◆ **TASK ITEM**
Search the data for the string "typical" and extract every line where it appears.
########
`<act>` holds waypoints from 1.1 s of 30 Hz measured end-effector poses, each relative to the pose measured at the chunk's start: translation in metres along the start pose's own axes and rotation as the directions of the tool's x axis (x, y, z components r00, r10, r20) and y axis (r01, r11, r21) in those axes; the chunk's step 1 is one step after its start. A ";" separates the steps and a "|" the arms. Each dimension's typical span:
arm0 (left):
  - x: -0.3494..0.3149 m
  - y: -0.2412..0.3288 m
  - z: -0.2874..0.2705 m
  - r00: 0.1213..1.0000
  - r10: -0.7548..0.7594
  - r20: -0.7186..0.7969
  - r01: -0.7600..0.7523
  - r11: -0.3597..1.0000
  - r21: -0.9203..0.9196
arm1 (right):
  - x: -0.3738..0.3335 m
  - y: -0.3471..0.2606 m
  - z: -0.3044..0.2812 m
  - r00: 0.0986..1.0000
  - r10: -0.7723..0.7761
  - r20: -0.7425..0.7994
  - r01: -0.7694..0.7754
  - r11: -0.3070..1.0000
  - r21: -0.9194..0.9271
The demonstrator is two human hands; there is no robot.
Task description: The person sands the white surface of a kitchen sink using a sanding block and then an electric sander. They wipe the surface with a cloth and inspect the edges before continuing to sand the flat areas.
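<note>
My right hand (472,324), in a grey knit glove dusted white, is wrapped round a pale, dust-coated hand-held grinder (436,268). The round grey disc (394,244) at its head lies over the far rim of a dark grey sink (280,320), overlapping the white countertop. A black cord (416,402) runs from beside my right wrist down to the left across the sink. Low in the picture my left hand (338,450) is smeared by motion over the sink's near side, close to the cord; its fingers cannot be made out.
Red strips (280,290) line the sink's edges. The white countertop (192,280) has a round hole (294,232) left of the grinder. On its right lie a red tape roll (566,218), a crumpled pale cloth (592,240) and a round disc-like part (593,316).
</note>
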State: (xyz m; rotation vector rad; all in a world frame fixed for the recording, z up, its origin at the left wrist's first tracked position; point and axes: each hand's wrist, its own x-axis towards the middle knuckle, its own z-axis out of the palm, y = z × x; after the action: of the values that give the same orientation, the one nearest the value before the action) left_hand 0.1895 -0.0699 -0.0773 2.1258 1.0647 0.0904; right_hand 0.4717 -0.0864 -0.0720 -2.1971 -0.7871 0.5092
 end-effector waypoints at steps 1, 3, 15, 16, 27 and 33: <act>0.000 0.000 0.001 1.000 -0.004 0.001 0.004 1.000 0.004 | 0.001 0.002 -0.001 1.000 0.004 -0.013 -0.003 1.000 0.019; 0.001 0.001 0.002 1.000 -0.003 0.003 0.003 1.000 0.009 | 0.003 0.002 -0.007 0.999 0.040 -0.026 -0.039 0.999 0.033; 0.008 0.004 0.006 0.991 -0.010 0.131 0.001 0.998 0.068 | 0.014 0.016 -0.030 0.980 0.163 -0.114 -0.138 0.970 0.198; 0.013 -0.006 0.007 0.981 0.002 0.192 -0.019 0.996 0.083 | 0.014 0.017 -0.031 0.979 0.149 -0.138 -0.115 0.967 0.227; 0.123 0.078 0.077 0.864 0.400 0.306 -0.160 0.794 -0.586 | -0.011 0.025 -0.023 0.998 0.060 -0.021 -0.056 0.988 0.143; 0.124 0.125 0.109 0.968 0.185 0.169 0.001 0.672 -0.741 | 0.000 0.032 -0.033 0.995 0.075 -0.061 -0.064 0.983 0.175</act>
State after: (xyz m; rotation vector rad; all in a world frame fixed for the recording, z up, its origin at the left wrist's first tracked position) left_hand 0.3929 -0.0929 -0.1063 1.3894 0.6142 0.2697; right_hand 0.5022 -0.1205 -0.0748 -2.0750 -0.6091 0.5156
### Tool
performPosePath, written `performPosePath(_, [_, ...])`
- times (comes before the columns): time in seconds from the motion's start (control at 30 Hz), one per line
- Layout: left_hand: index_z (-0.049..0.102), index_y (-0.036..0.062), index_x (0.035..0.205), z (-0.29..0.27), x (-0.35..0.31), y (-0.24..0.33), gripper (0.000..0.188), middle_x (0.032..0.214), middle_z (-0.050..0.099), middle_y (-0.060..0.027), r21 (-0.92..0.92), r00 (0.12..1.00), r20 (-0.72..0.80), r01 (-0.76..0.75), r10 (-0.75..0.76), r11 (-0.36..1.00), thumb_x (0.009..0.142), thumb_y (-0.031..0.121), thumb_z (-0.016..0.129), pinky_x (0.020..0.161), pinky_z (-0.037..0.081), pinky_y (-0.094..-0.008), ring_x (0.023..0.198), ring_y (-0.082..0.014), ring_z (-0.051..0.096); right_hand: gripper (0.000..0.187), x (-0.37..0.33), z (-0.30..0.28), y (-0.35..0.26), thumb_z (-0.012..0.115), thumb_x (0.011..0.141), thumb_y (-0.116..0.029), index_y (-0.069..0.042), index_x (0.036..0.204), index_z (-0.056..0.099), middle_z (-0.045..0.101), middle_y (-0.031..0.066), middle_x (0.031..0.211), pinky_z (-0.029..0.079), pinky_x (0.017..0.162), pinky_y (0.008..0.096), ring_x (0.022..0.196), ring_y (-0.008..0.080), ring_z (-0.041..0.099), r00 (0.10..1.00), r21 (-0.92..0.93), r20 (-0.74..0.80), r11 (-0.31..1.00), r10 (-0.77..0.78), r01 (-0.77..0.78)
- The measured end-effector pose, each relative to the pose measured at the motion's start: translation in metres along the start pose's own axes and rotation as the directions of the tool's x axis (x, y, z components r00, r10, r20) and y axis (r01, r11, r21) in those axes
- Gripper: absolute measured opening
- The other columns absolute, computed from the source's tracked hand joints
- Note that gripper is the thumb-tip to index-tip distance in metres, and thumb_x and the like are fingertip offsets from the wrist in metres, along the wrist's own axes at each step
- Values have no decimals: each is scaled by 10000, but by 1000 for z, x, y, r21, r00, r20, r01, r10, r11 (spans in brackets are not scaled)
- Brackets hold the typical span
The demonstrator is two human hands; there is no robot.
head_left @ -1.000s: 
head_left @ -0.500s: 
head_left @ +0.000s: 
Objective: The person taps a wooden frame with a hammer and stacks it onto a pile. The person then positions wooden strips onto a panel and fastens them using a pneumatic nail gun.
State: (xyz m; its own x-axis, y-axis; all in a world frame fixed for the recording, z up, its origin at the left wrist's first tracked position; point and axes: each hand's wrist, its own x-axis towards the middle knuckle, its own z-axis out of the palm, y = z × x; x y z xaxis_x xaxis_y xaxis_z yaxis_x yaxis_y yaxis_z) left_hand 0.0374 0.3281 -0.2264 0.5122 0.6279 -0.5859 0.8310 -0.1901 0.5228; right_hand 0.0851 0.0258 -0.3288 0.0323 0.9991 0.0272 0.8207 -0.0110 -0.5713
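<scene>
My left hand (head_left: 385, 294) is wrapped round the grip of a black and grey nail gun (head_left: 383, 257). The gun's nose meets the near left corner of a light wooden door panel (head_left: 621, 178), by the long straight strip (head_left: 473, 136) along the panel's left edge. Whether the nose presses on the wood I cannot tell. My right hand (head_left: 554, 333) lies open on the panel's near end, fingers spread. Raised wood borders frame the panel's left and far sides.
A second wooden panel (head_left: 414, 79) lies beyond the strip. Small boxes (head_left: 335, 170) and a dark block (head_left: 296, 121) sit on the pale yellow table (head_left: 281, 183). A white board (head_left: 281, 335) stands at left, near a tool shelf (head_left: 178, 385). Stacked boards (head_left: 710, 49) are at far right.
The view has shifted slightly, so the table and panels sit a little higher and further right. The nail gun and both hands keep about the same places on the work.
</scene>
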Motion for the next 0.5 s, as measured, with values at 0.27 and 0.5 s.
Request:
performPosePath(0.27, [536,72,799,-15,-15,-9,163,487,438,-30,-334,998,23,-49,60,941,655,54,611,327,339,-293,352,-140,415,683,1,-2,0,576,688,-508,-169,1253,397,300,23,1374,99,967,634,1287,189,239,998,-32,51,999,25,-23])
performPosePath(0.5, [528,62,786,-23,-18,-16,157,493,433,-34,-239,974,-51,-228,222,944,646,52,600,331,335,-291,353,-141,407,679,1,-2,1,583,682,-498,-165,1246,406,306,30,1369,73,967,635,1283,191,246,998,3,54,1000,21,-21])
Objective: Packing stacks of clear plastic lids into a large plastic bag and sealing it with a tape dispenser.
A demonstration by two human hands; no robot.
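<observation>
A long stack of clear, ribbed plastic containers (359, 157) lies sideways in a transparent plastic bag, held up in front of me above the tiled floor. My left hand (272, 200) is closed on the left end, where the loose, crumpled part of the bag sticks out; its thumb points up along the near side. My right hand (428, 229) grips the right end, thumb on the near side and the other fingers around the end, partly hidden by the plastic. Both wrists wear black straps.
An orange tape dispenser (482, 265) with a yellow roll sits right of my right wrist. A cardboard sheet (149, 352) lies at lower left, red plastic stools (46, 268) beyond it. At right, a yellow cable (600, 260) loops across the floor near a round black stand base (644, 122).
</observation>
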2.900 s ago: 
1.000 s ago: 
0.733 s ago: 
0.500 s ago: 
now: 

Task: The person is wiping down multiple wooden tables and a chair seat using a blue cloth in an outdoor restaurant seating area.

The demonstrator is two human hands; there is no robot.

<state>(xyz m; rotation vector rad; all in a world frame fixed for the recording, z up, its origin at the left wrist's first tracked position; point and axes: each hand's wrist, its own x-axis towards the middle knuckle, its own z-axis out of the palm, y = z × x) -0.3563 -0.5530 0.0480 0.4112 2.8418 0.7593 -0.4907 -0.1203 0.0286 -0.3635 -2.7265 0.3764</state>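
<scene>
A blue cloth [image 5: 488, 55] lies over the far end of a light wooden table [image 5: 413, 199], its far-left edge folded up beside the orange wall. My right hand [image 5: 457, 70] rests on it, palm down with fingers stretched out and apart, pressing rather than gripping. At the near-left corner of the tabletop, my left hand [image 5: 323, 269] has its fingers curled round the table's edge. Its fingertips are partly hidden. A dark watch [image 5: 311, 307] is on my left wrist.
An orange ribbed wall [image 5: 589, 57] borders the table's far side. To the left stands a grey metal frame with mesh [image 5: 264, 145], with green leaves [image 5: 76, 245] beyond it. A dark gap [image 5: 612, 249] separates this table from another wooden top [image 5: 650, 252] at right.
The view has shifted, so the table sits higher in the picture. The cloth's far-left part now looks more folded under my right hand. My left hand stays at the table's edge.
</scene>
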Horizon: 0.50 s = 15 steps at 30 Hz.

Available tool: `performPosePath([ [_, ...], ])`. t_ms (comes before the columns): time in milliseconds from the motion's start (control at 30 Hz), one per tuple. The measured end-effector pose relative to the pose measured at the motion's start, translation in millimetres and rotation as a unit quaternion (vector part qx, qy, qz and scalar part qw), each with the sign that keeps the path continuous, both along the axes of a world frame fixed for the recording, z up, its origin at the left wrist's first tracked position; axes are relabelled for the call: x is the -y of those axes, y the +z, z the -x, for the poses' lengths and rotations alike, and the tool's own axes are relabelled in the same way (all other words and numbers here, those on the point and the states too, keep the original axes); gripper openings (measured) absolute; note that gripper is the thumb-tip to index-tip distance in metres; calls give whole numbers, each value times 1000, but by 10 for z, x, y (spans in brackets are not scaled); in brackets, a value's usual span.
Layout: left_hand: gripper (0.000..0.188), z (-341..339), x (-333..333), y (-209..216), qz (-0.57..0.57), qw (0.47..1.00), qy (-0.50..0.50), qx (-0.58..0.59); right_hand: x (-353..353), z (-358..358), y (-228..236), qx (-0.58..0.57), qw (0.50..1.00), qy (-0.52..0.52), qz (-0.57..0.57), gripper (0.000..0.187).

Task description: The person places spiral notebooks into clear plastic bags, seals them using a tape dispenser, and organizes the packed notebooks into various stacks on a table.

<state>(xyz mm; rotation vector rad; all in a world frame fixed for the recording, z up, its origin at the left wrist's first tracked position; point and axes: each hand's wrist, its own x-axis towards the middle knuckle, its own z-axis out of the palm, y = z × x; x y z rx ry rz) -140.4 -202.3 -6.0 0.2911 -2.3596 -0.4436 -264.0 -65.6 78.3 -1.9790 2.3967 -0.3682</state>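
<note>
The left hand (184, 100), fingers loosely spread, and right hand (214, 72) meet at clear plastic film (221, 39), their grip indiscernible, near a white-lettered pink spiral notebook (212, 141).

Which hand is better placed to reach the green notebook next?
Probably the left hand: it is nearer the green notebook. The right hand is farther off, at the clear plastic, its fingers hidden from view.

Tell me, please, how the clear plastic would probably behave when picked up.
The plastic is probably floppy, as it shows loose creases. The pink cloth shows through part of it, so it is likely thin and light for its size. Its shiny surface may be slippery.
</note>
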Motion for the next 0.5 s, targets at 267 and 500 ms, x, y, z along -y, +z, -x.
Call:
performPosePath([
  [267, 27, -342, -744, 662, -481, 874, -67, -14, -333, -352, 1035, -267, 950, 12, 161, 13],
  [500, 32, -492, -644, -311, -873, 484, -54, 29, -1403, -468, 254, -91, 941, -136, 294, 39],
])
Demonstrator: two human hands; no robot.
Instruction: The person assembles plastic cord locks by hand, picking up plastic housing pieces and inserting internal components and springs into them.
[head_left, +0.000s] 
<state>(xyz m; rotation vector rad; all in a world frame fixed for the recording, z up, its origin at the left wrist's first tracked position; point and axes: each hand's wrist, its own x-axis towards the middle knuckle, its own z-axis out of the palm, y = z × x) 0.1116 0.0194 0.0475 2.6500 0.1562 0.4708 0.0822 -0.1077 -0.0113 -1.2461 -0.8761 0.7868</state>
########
◆ **ANSWER SECTION**
`<act>` holds waypoints from 1.1 s of 30 Hz measured end-effector poses, each relative to the pose measured at the chunk's start: translation in metres along the start pose's own axes and rotation as the directions of the tool's x axis (x, y, z components r00, r10, r20) and y axis (r01, r11, r21) in those axes; the chunk's step 1 is one step after its start. A ";" separates the steps and a "|" the arms. Each dimension's typical span:
- Brackets hold the typical span

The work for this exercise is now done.